Stored dataset items

'''

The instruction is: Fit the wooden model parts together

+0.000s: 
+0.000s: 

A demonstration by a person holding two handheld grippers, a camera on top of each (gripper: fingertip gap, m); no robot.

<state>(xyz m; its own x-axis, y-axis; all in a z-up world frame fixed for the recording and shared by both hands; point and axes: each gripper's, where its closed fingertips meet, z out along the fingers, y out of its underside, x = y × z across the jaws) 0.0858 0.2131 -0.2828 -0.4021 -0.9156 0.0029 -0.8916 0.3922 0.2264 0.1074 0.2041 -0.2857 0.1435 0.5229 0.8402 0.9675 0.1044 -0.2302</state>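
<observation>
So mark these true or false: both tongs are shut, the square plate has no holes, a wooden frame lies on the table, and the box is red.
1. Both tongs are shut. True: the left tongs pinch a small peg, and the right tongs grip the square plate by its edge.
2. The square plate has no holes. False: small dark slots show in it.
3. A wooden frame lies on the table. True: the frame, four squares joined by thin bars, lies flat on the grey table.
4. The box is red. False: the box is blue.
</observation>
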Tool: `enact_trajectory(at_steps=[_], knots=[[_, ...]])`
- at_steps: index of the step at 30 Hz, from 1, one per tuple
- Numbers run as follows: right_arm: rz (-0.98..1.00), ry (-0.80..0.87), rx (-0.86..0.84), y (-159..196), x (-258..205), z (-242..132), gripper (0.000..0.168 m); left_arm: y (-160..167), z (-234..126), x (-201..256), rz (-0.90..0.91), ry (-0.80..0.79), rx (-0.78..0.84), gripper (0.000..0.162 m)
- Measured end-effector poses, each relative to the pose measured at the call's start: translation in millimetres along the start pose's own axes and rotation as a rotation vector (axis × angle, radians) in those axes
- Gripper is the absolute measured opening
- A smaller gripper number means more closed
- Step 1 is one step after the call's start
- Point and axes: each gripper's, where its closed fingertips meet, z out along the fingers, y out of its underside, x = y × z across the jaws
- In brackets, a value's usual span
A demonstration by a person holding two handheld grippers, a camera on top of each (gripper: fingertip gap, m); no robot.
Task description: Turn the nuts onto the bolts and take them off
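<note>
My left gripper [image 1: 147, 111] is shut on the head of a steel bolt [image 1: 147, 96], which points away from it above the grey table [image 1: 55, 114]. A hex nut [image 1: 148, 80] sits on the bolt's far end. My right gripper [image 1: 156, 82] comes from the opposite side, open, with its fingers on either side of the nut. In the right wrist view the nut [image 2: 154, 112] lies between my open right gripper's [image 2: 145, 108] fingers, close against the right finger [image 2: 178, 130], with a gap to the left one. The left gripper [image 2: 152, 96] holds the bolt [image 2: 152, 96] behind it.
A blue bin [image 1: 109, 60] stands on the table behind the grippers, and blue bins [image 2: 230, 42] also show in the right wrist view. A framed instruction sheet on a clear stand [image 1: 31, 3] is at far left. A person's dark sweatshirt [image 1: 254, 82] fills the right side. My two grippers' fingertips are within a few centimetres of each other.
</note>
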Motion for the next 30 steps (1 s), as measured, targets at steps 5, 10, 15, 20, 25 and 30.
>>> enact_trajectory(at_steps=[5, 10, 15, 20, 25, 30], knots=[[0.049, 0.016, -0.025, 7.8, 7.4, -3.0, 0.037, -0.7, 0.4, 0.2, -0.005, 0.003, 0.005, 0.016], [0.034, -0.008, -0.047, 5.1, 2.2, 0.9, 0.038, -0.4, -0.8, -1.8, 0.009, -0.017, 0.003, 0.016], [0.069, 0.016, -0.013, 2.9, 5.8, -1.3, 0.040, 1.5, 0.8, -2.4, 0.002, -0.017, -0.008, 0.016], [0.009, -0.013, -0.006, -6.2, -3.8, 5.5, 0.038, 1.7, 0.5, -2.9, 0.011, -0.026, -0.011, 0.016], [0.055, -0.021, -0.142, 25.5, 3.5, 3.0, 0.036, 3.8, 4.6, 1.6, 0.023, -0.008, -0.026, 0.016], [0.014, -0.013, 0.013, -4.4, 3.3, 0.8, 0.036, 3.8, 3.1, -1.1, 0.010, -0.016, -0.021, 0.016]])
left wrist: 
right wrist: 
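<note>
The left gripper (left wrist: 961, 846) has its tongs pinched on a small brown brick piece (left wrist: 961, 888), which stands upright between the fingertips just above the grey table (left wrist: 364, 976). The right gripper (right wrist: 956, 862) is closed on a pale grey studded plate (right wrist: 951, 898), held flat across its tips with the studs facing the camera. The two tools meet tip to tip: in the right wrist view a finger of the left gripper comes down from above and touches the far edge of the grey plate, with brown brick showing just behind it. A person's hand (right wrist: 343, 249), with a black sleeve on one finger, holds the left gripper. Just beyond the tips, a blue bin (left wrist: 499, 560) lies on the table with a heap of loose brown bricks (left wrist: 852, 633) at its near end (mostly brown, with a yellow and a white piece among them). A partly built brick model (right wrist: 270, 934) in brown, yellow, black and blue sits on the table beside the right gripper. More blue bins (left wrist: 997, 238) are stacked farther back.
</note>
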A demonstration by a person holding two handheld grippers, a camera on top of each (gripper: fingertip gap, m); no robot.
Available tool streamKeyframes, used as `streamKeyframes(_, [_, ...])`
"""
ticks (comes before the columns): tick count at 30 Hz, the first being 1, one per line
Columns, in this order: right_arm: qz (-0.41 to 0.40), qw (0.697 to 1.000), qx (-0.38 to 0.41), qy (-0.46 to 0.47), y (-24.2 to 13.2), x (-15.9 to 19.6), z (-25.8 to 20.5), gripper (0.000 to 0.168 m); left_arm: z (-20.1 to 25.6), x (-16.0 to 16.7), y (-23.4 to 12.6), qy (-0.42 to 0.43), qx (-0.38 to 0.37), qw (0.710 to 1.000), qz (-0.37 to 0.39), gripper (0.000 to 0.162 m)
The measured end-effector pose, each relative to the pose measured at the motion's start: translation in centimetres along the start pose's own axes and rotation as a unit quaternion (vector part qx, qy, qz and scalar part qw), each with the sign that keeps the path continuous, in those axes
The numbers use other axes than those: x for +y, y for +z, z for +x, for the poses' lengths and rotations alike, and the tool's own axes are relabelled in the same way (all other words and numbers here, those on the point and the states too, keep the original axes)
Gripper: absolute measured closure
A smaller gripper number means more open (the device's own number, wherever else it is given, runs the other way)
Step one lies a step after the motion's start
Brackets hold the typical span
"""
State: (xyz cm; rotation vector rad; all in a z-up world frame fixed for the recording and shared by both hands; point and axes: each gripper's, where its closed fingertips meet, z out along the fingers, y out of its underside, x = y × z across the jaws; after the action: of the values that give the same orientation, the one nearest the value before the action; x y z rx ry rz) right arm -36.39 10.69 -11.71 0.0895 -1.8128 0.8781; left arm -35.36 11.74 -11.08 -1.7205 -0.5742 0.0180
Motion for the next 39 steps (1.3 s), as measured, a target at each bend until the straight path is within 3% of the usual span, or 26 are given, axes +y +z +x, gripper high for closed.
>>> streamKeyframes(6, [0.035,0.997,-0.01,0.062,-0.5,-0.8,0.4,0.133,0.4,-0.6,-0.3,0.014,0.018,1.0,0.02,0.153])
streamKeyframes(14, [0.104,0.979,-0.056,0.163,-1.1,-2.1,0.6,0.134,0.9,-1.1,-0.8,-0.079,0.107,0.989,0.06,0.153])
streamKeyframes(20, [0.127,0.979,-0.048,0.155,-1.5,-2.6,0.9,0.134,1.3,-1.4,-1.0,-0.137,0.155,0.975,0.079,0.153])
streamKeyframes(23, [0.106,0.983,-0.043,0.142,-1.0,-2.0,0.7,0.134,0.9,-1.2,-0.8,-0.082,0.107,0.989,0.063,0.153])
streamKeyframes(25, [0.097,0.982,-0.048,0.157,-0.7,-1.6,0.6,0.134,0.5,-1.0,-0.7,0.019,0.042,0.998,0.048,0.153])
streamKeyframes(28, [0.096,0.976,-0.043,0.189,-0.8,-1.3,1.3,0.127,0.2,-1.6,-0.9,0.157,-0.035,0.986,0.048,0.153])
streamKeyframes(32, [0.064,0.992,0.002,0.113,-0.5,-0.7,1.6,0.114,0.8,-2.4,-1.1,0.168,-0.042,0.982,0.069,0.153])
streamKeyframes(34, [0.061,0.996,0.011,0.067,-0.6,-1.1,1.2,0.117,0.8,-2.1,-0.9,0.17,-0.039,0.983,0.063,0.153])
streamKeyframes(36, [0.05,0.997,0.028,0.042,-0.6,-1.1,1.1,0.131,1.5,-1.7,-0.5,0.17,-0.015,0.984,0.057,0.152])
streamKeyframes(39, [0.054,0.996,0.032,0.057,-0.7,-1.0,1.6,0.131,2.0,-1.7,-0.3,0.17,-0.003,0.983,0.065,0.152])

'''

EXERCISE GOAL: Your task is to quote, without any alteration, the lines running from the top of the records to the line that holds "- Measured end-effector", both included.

REPLY:
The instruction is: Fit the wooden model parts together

+0.000s: 
+0.000s: 

A demonstration by a person holding two handheld grippers, a camera on top of each (gripper: fingertip gap, m); no robot.

<state>(xyz m; its own x-axis, y-axis; all in a z-up world frame fixed for the recording and shared by both hands; point and axes: each gripper's, where its closed fingertips meet, z out along the fingers, y out of its underside, x = y × z across the jaws) 0.0858 0.2131 -0.2828 -0.4021 -0.9156 0.0029 -0.8916 0.3922 0.2264 0.1074 0.2041 -0.2857 0.1435 0.5229 0.8402 0.9675 0.1044 -0.2302</state>
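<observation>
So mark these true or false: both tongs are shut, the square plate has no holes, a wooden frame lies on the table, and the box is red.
1. Both tongs are shut. True: the left tongs pinch a small peg, and the right tongs grip the square plate by its edge.
2. The square plate has no holes. False: small dark slots show in it.
3. A wooden frame lies on the table. True: the frame, four squares joined by thin bars, lies flat on the grey table.
4. The box is red. False: the box is blue.
</observation>
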Tool: `enact_trajectory(at_steps=[_], knots=[[_, ...]])`
- at_steps: index of the step at 30 Hz, from 1, one per tuple
- Numbers run as follows: right_arm: rz (-0.98..1.00), ry (-0.80..0.87), rx (-0.86..0.84), y (-159..196), x (-258..205), z (-242..132), gripper (0.000..0.168 m); left_arm: y (-160..167), z (-234..126), x (-201..256), rz (-0.90..0.91), ry (-0.80..0.79), rx (-0.78..0.84), gripper (0.000..0.162 m)
- Measured end-effector poses, each relative to the pose measured at the call's start: translation in millimetres along the start pose's own axes and rotation as a rotation vector (axis × angle, radians) in those axes

That is the complete answer to the exercise.